Le gouvernement de Guinée-Bissau a ordonné, vendredi 15 août, la suspension immédiate des activités de plusieurs médias publics portugais. Sont concernés l’agence de presse Lusa, ainsi que les chaînes de radio et télévision publiques RTP et RDP, qui ne sont plus autorisées à diffuser leurs programmes dans le pays. Les représentants de ces médias doivent quitter le territoire avant le 19 août.
Une décision sans justification officielle
Cette mesure est intervenue quatre jours après l’installation du nouveau gouvernement, qui n’a fourni aucune explication officielle concernant cette interdiction. Ni les raisons de la cessation des services de ces organes de presse, ni les motifs des expulsions n’ont été communiqués publiquement par les autorités.
À l’issue d’une rencontre avec des partenaires internationaux autour du processus électoral, le ministre bissau-guinéen des Affaires étrangères, Carlos Pinto Pereira, a annoncé une conférence de presse prévue pour ce 16 août. De son côté, le Premier ministre Braima Camara a défendu la décision en invoquant la souveraineté nationale. « La Guinée-Bissau est un État souverain. Il n’y a pas de petits ou de grands États, seulement des pays de tailles différentes », a-t-il déclaré.

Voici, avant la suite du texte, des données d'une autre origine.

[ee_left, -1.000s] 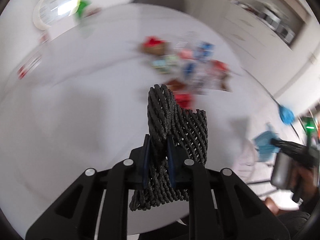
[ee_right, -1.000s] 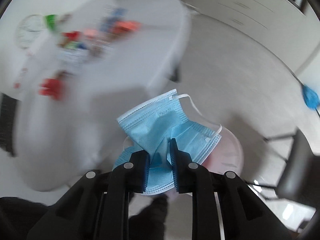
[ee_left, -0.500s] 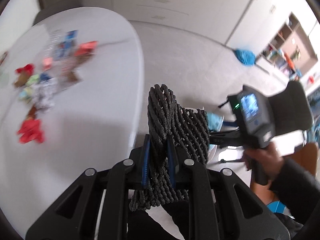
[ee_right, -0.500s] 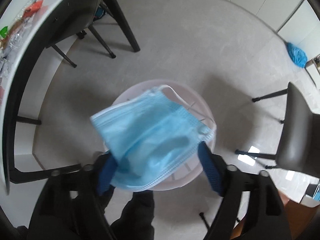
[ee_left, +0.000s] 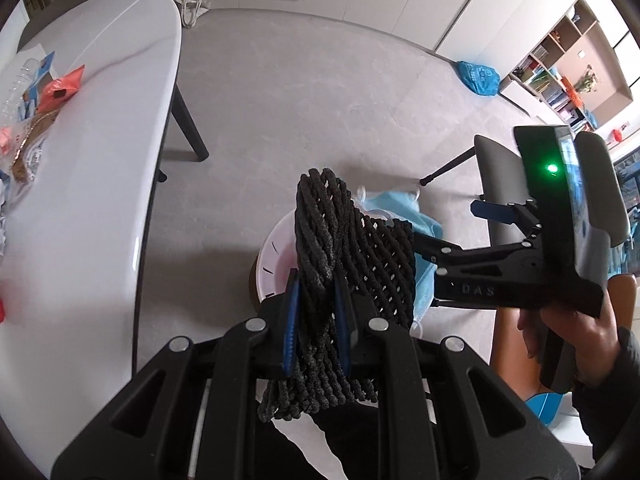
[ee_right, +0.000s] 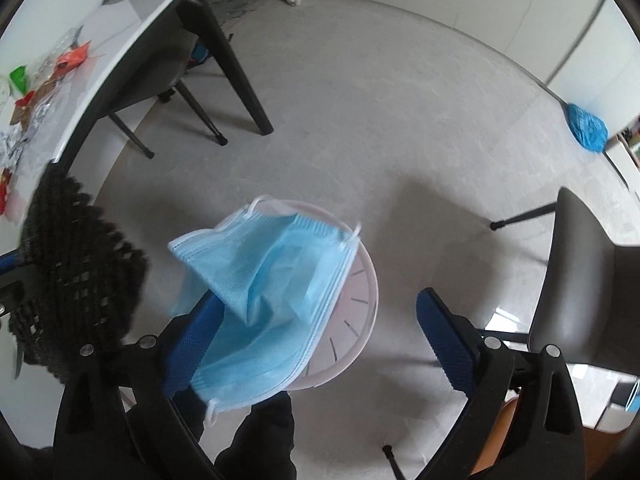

Vives réactions des médias portugais
Les médias visés ont réagi dans un communiqué conjoint publié le même jour, dénonçant une décision arbitraire et ciblée. Ils estiment qu’il s’agit d’une attaque directe contre la liberté d’informer, et accusent le gouvernement bissau-guinéen de vouloir faire taire la presse indépendante. Ils ont déclaré que « cette mesure constitue une atteinte délibérée à la liberté d’expression, et s’inscrit dans une volonté persistante de faire taire les journalistes ».